View Full Version : Select Distinct...?
christrinder
04-17-2003, 11:37 AM
I was hoping somebody could help me understand the DISTINCT function in ASP. I fully understand its purpose, and I want to use in the following select statement, but I want it to select DISTINCT CompanyNames.
SELECT DISTINCT CompanyID, CompanyName
I have tried rearranging the order, but it doesn't seem to do the trick. Can there be only one field in the statement?
Thanks in advance for your help.
Chris
Spudhead
04-17-2003, 12:01 PM
SELECT DISTINCT CompanyName, CompanyID
should, AFAIK, select only distinct company names and their corresponding ID's. What is it returning for you?
christrinder
04-17-2003, 01:01 PM
It repeats like for like CompanyNames, basically it selects everything... there is no DISTINCT screening at all.
Roelf
04-17-2003, 02:27 PM
the distinct keyword ensures a unique record, where the uniqueness is determined for all given column-names. I may hope you CompanyID column is unique, so it should indeed return all records.
Imagine it should work the way you want to, and the query returns companynames where there are duplicate values. For which instance of the name do you want the ID returned? I dont know, the database also doesnt. so it is not possible this way
the distinct keyword ensures a unique record, where the uniqueness is determined for all given column-names. I may hope you CompanyID column is unique, so it should indeed return all records.

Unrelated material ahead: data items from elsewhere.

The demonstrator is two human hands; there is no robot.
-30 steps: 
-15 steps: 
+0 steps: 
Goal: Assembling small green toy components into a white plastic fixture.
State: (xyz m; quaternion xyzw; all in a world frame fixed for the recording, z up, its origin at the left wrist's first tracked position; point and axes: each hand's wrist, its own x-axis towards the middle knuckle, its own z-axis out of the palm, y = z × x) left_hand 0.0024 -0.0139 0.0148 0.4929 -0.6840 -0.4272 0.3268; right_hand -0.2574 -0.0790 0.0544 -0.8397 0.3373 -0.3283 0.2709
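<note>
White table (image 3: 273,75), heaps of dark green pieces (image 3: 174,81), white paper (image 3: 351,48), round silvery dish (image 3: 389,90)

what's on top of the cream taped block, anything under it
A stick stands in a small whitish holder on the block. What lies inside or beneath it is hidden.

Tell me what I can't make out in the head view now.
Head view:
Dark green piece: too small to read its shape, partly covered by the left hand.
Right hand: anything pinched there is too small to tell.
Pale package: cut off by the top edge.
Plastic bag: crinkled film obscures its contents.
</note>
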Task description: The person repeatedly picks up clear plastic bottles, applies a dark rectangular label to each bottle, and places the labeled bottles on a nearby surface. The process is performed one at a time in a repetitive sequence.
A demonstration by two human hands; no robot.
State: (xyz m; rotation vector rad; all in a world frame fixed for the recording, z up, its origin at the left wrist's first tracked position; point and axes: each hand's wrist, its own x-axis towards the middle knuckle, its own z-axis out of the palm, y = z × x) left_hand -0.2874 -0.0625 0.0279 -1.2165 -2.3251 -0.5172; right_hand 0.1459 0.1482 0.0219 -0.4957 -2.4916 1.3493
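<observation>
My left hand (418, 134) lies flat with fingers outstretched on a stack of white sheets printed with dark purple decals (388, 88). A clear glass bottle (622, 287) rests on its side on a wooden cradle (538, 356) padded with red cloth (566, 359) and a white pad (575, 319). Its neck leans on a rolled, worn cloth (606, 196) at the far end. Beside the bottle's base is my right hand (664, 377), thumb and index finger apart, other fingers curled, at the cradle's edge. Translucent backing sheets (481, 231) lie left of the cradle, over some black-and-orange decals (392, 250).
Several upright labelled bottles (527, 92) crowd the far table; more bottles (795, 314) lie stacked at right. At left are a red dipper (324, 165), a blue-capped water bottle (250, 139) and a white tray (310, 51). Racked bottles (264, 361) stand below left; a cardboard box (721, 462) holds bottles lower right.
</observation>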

Is that so? Not on a combination of the two? Or is that only with DISTINCTROW
Anyway.
SELECT DISTINCT idvariable, namevariable FROM table GROUP BY idvariable, namevariable
Has always worked for me. (if the companyname and ID are interdependent, which normally should be ! I mean, in 2 records this firmname1 - id1, firmaname1 - id2 should never occur)
Roelf
04-17-2003, 03:17 PM
thats what i meant (english is not my native language) the combination of all given columns must be unique. So if you select an id column, every record should give a unique combination
Well, whe both speak dutch (flemish for me).
But enough chitchat :D I'm putting my monney on Christrinder forgetting the 'group by' or that the CompanyID - CompanyName relation is somewhat unlogically mixed.
christrinder
04-19-2003, 01:24 PM
You boys have been busy! Sorry I haven't checked back sooner... I've been making the most of this extra long, Bank Holiday weekend! OK, so my original post may have been a bit misleading. The table CompanyID is obvioulsy unique (an autonumber), but the text field CompanyName is not always unique, it is difficult to explain why, and is kept in the same table. For instance, the table may include something like:
1 Bmw
2 Jaguar
3 Porsche
4 Jaguar
5 Land Rover
6 Jaguar
I want to produce a drop-down that includes the CompanyID in the value, and the CompanyName, but only where the CompanyName is distinct. I could do a subquery within a distinct CompanyName query to get the CompanyID, but I figure there's probably a way to do it in one query?
Any ideas?
1 Bmw
2 Jaguar
3 Porsche
4 Jaguar
5 Land Rover
6 Jaguar
I want to produce a drop-down that includes the CompanyID in the value, and the CompanyName, but only where the CompanyName is distinct.
:confused:
What would the dropdown then look like?
Would you have three options with Jaguar as label? Or if you have only one option with the Jaguar label, what should then be the value for that option. :confused:
Can you give an example of what the optionslist should look like?
christrinder
04-19-2003, 05:43 PM
Hi,
Its sounds bizarre I know, but it I'm using the business' existing database, and they have multiple franchises, using different ID's. I would want the drop down to look like...
<option value="1">Bmw</option>
<option value="2">Jaguar</option>
<option value="3">Porsche</option>
<option value="5">Land Rover</option>
Hope that makes sense... I realise it would make little use for most applications, but I do need it to do this.
Thanks,
Chris
Ahhhhhh! Those existing designs. Completely wrong approach !! Need to change everything !! :(
Now. Practical and instant quick and dirty sollutions. (Which to choose depends on the number of records and the number of doubles in the namecolumn)
Option 1 : create a table with a distinct on the Companyname. Have an autonumber in this table. Build the dropdown based on this table. (You can also copy the original table and remove the doubles (woun't take that long i suppose)
Option 2 : run this
SELECT DISTINCT idvariable, namevariable FROM table GROUP BY idvariable, namevariable ORDER BY namevariable asc
in your ASP-page, in the loop that builds the options, have a check if the value for namevariable is the same as the record before that one. So if you have doubles, only the first record with that name will be used to generate an option. if you include the idvariable in the order by clause, you can decide if it needs to be the record with the highest or lowest id that needs to be used.
I have no idea how you decide which of the duplicate records you use to build an option + what you do with the value for that option. But anyway, it's poor db design.